[Opening Data block section]

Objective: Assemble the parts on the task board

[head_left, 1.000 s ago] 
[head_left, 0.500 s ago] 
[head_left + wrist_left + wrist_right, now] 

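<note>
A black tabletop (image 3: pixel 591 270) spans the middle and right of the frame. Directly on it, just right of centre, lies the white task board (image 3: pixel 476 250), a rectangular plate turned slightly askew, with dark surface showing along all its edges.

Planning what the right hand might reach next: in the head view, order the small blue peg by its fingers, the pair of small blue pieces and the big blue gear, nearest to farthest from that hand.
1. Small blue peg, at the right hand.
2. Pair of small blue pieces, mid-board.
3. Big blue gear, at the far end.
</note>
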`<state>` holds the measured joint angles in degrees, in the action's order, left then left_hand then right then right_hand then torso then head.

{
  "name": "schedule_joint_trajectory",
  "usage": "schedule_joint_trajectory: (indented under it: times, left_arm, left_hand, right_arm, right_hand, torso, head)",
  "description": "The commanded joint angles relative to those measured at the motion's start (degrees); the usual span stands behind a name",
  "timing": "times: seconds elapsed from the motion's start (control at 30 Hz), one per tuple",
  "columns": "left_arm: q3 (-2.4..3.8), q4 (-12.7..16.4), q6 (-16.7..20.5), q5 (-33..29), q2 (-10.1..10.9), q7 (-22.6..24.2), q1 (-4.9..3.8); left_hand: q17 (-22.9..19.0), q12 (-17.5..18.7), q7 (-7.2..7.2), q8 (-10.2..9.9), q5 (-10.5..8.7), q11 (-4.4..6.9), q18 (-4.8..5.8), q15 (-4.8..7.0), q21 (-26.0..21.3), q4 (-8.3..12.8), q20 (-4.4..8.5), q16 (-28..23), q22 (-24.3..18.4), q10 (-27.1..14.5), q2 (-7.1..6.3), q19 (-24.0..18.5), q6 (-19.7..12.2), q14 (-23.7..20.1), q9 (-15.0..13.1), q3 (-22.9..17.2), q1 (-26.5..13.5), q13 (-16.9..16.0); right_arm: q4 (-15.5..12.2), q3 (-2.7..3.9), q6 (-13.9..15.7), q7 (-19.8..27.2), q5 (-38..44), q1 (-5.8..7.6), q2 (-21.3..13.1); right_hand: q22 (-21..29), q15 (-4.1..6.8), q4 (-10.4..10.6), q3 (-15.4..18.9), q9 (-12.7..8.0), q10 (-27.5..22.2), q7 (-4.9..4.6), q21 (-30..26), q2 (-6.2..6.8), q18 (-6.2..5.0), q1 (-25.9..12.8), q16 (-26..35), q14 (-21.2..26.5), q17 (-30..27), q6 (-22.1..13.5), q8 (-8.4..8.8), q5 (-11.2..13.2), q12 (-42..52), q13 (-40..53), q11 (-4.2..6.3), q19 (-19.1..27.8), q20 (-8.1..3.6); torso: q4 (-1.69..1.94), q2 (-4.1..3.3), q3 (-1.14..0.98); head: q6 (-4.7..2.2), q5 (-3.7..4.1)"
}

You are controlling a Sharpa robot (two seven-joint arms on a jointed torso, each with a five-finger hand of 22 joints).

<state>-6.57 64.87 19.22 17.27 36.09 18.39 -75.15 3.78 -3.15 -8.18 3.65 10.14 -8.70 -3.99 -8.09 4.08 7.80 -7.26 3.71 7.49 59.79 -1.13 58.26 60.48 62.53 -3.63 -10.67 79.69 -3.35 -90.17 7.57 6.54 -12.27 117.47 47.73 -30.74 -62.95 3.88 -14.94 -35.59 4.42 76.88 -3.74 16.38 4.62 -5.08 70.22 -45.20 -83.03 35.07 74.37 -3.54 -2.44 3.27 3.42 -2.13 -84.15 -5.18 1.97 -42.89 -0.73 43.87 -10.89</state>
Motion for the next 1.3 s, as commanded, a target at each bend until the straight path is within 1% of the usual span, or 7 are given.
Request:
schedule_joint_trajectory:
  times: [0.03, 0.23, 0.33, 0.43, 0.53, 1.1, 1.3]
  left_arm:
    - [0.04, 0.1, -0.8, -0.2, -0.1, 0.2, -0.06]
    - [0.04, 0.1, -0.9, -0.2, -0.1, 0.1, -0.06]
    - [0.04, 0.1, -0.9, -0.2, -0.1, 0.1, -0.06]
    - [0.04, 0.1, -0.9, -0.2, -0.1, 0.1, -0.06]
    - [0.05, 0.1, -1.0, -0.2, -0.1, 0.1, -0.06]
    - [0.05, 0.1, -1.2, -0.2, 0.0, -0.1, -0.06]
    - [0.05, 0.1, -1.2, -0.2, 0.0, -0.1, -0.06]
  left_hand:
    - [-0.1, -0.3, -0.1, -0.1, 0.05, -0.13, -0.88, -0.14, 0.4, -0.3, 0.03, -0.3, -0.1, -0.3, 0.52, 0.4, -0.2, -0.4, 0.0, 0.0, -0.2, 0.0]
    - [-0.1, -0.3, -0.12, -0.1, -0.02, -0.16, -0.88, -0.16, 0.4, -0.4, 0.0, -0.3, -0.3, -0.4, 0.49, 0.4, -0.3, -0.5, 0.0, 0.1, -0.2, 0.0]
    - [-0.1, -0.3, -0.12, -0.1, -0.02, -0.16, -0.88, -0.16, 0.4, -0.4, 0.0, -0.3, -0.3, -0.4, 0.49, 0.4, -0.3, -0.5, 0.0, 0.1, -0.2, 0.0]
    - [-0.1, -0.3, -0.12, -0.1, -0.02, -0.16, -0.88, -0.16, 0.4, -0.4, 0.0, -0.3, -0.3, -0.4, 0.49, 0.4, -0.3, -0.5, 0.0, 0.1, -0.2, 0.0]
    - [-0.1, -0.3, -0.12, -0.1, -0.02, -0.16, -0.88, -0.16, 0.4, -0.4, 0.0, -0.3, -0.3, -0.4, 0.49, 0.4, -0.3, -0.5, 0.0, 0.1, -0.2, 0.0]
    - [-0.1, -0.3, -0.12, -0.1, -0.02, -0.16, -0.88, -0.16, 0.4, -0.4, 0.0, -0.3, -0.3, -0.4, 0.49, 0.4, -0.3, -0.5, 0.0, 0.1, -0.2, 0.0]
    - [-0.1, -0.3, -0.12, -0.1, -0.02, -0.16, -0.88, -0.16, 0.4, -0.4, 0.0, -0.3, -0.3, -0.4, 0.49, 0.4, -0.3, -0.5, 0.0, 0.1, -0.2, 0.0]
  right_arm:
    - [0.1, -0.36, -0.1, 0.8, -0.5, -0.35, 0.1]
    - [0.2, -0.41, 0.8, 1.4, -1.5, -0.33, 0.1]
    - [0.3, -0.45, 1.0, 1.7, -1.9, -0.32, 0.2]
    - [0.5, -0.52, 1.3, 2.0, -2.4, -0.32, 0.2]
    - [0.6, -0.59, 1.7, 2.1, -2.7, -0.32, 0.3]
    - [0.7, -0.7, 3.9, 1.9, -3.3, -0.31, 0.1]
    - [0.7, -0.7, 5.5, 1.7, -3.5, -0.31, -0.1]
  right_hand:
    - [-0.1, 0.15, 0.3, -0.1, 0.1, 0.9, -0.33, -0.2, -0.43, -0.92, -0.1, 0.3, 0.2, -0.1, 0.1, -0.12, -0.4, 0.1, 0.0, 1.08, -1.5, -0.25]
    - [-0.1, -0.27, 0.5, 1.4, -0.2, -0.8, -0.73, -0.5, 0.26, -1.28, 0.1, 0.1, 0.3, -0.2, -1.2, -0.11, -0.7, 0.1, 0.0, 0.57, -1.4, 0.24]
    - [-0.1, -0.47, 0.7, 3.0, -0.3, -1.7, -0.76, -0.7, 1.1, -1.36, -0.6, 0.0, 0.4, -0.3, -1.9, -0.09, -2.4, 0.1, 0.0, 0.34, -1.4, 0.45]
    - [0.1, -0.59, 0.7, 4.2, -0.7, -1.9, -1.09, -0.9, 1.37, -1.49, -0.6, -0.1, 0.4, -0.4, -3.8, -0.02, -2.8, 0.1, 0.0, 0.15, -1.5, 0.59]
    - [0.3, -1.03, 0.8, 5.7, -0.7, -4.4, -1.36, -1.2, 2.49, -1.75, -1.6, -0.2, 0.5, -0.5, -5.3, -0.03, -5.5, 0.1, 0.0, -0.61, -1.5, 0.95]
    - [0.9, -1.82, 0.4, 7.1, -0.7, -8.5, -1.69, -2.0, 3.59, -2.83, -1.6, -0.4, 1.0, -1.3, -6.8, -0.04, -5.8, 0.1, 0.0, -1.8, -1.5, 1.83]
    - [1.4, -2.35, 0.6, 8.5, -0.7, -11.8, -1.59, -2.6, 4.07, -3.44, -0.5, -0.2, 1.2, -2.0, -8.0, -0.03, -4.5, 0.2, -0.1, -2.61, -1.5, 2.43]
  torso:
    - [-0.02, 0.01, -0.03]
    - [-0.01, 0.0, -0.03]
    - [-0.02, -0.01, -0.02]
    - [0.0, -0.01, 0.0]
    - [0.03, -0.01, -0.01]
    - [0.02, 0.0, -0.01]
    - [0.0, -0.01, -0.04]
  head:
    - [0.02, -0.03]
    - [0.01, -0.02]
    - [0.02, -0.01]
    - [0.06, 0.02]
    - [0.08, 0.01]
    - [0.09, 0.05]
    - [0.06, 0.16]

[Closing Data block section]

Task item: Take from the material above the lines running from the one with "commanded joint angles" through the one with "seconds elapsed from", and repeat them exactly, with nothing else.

Result below:
  "description": "The commanded joint angles relative to those measured at the motion's start (degrees); the usual span stands behind a name",
  "timing": "times: seconds elapsed from the motion's start (control at 30 Hz), one per tuple",

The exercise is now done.